===== SUPPLIED DATA =====
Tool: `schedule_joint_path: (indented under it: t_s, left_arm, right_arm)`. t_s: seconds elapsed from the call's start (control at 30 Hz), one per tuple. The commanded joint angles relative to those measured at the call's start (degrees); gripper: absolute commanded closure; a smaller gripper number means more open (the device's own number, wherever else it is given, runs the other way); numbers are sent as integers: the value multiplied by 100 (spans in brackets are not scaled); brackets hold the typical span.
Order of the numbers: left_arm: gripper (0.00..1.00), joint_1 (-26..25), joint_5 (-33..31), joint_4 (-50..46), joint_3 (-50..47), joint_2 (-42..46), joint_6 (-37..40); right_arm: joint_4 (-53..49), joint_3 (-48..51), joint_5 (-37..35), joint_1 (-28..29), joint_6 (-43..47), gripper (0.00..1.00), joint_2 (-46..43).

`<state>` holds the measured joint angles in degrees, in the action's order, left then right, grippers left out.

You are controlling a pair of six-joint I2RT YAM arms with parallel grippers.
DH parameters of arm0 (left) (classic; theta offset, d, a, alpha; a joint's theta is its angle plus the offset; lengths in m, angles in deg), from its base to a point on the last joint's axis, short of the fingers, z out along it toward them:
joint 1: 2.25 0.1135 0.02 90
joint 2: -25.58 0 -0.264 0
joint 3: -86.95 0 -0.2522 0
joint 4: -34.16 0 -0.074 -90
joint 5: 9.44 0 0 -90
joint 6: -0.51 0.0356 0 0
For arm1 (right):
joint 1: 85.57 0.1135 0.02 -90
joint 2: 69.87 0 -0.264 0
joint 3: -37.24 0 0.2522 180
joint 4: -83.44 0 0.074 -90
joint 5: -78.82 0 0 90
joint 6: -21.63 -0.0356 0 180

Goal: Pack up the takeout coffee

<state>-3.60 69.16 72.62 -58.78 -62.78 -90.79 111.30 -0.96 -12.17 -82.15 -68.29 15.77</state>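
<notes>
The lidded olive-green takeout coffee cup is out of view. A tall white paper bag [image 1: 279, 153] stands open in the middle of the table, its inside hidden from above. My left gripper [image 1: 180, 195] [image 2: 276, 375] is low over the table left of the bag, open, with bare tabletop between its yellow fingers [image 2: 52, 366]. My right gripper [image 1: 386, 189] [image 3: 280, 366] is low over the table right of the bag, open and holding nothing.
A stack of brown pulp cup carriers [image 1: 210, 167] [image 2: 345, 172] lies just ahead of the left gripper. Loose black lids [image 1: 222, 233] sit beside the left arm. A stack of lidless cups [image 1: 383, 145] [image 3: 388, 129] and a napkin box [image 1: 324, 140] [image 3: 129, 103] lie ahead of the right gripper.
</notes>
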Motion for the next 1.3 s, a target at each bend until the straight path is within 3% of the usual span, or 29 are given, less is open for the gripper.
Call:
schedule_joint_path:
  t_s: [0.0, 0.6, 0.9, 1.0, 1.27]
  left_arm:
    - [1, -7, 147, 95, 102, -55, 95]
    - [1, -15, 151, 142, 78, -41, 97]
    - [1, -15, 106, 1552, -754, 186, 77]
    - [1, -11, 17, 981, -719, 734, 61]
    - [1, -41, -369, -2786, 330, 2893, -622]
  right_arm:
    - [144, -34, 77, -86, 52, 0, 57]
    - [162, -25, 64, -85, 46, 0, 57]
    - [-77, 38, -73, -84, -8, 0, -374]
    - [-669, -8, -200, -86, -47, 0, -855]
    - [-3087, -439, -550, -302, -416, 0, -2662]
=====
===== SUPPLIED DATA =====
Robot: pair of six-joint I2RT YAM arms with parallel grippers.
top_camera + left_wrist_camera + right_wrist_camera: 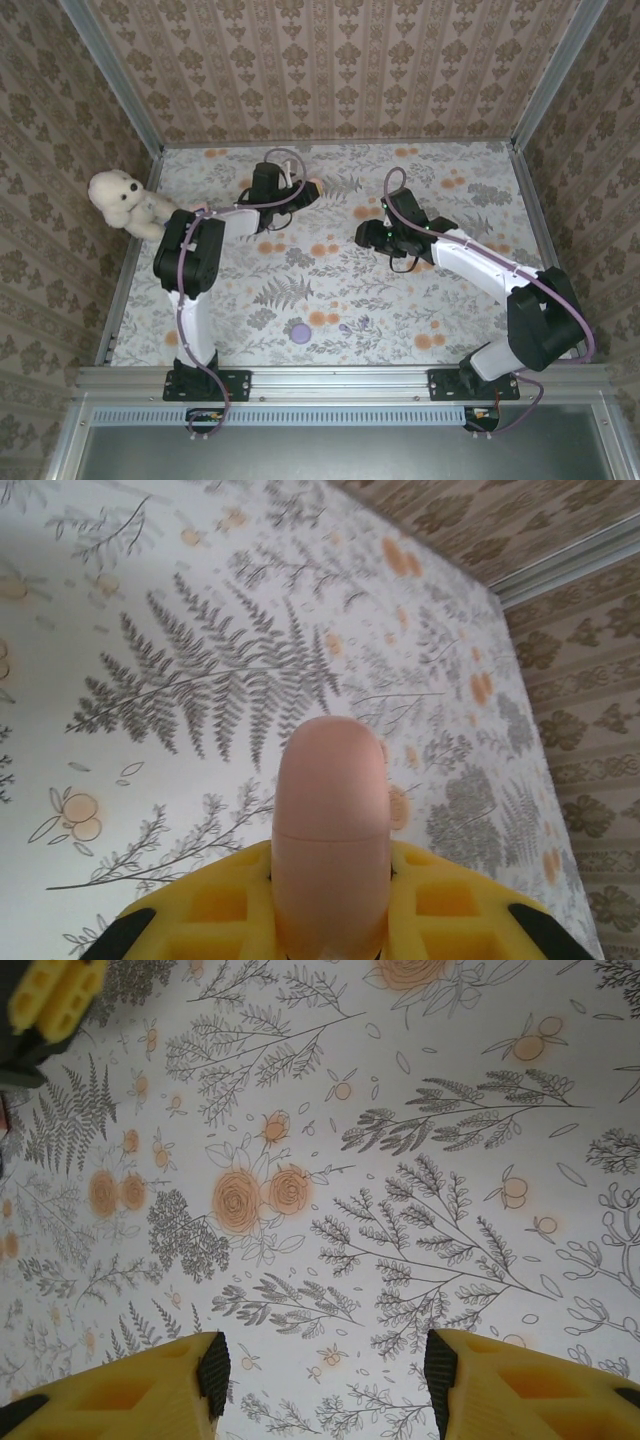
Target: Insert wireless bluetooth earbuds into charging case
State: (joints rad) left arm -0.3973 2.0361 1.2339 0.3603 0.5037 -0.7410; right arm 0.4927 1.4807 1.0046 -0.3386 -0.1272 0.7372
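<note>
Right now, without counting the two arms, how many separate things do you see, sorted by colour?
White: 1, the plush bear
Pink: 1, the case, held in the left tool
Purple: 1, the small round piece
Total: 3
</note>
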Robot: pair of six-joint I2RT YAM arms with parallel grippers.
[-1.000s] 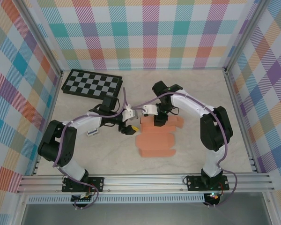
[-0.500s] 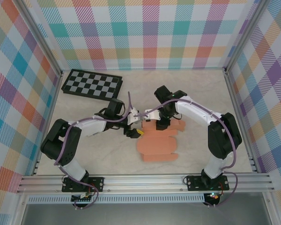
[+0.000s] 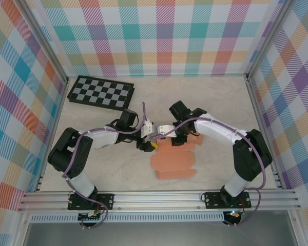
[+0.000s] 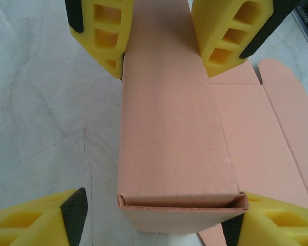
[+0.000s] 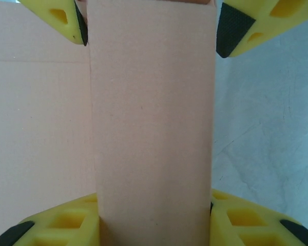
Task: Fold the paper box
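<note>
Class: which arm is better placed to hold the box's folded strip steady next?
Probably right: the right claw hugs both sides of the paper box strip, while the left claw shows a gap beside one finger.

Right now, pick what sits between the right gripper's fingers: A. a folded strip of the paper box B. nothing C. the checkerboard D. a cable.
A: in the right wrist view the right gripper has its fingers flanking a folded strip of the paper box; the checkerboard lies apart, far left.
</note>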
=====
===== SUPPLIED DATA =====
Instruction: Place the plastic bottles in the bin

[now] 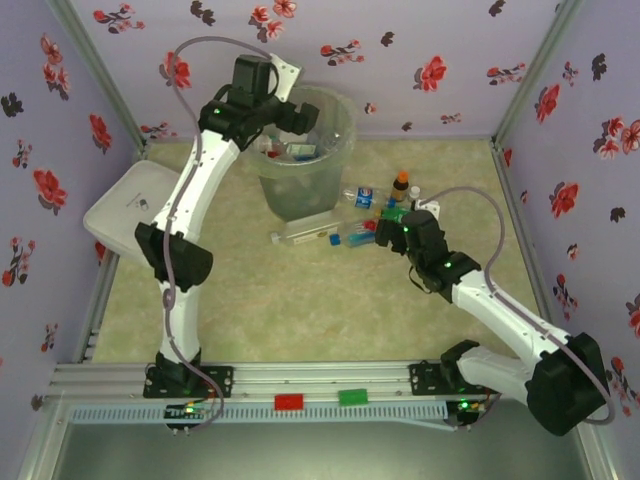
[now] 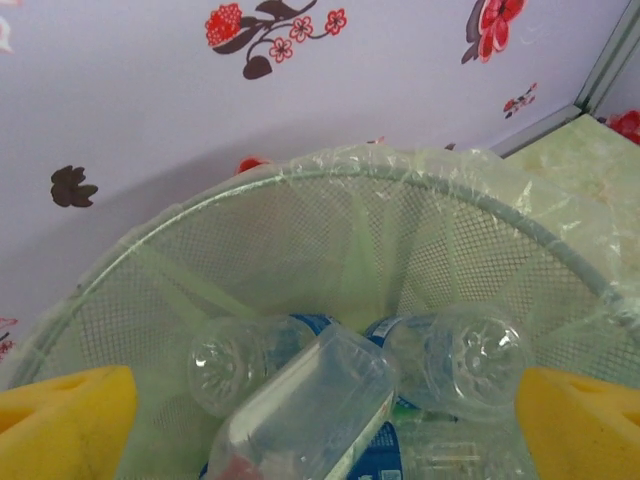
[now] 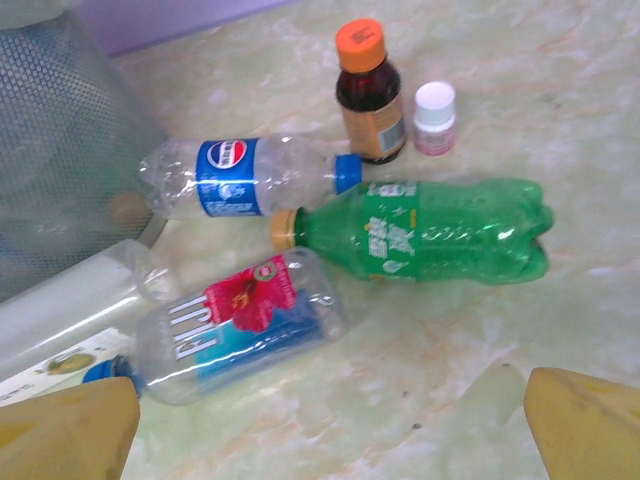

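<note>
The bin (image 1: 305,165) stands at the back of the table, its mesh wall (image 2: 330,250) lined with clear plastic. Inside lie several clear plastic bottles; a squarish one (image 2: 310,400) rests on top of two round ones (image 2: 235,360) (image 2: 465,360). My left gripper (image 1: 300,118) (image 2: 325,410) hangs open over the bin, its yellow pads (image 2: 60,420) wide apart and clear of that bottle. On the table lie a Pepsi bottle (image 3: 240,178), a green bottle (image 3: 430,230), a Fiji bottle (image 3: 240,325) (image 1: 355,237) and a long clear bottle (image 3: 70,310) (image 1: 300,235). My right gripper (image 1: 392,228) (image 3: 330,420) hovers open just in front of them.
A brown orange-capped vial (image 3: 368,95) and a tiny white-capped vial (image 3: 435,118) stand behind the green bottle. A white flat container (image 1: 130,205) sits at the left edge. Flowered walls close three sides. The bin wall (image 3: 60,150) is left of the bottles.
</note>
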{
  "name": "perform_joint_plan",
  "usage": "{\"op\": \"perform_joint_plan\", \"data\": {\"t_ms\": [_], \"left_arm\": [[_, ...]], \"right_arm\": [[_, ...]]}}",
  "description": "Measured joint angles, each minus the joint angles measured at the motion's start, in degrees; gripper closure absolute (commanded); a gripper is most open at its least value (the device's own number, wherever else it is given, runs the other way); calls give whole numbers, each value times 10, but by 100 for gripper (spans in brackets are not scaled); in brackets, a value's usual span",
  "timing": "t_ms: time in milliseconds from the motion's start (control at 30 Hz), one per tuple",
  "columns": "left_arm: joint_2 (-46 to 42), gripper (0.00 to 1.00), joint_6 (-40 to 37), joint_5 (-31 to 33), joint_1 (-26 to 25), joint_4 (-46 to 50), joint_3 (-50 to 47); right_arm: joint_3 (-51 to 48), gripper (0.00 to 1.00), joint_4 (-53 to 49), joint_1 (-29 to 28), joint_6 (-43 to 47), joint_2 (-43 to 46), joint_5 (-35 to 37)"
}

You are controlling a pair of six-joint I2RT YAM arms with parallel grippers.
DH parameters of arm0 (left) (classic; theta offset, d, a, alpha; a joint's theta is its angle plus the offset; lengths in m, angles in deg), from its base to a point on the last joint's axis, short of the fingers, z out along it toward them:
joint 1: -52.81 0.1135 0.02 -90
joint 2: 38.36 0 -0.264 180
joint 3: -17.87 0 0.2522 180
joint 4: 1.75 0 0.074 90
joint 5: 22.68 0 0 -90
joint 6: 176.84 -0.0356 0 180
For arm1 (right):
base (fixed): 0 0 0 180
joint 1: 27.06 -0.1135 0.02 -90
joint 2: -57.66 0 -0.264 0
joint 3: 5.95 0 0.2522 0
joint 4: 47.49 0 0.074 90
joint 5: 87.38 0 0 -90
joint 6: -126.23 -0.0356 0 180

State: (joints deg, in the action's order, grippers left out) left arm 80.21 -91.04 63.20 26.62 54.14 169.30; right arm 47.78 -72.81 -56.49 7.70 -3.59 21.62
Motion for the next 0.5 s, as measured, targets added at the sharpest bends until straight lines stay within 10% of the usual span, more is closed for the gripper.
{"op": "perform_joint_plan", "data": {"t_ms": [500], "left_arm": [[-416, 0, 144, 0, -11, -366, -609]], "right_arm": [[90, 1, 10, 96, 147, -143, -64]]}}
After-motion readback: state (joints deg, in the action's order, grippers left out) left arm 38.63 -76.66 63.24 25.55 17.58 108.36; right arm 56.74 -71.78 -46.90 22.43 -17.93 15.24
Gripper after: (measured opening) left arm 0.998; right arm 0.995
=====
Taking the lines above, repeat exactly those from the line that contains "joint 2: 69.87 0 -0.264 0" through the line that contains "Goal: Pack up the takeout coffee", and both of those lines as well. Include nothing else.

joint 2: 69.87 0 -0.264 0
joint 3: -37.24 0 0.2522 180
joint 4: -83.44 0 0.074 -90
joint 5: -78.82 0 0 90
joint 6: -21.63 -0.0356 0 180

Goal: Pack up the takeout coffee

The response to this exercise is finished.